The Justice Project South Africa (JPSA) said that it has become aware of the fact that members of the public are being refused licence disc renewals for their vehicles, and that misinformation is spread as to why this is happening.
“This misinformation has taken various forms the latest of which is saying that the transaction is being refused on the basis of outstanding e-tolls,” the JPSA said.
Sanral communications manager Vusi Mona previously said that “the required changes to enable the withholding of licence discs for e-toll debt have not been made”.
“The fact is that this legislative change will have to be published for public comment prior to enacting it and at that time, it will be vigorously challenged by JPSA,” said the JPSA’s Howard Dembovsky.
The JPSA added that the misinformation regarding license disc renewals is not limited to e-tolls.
“Some of it originates from licensing authorities who tell people that they must settle all of their traffic fines before they can get their licence disc – which is not true,” the JPSA said.
The real reasons for licence disc renewals to be lawfully and automatically refused by the eNaTIS system is one or more of the following:
- The existence of licensing arrears and penalties thereon for any vehicle, whether motorised or not registered in the name of the motorist;
- The lack of a roadworthy certificate where this is required;
- The existence of an enforcement order issued under the AARTO Act; and/or
- The existence of a warrant of arrest issued under the Criminal Procedure Act, except that this type of administrative block is more prevalent in Cape Town than anywhere else in the country.
The biggest reason for the refusal of any licensing transactions is the existence of an enforcement order issued under the AARTO Act.
The effect of an enforcement order under the AARTO Act is to block all licensing transactions, including licence disc and driving licence renewal, vehicle transfers and new vehicle registrations.

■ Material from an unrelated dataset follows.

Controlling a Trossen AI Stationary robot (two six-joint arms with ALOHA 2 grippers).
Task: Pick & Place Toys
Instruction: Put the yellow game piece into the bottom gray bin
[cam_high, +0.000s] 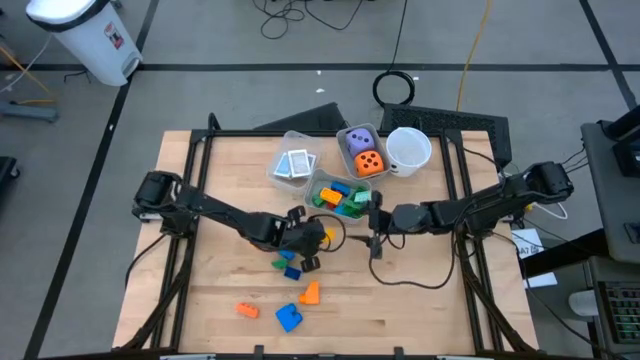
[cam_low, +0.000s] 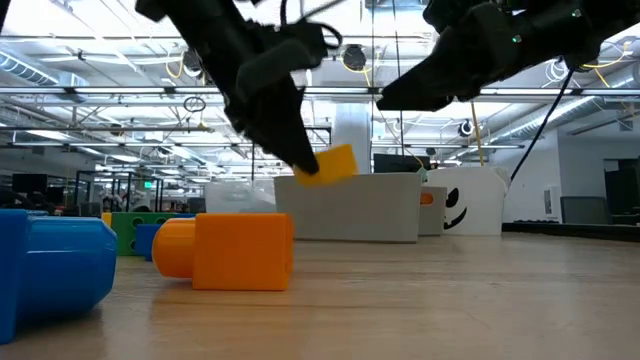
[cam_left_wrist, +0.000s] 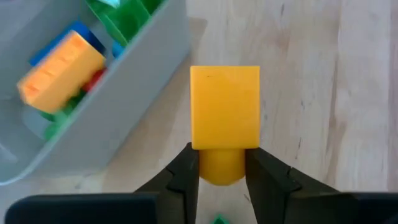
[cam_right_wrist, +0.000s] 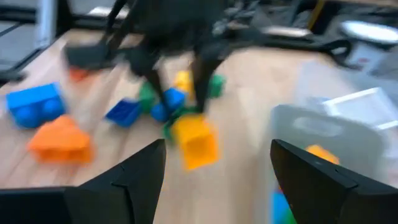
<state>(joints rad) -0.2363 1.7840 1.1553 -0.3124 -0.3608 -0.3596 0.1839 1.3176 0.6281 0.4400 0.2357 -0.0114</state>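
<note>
— Two arms over the table. What does the left gripper (cam_left_wrist: 222, 171) hold?

— A yellow block (cam_left_wrist: 224, 118), pinched by its round stud between both fingers and raised clear of the wood, just beside the clear bin (cam_high: 322, 183) that holds mixed blocks.

— And the right gripper (cam_right_wrist: 217, 171)?

— Jaws spread, nothing between them. It hangs above the table near that same bin, facing the left gripper.

— Remaining toys?

— Green and blue blocks (cam_high: 287, 265) lie under the left gripper; an orange block (cam_high: 247, 310), a blue block (cam_high: 289, 318) and an orange piece (cam_high: 310, 292) sit nearer the front edge. Two dice (cam_high: 364, 152) — purple and orange — share one bin, the patterned cards (cam_high: 294, 165) another.
</note>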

The existence of a single enforcement order is sufficient to block all licensing transactions for all vehicles registered in the name of the person or entity against whom it has been issued.
“If a member of the public is refused a licence disc renewal, they should ask their licensing authority for an eNaTIS R114 statement and look for the existence of any of the conditions we have listed,” the JPSA advised.
Motorists may also check for the existence of one or more enforcement orders at www.aarto.gov.za by choosing the “query my fines” option.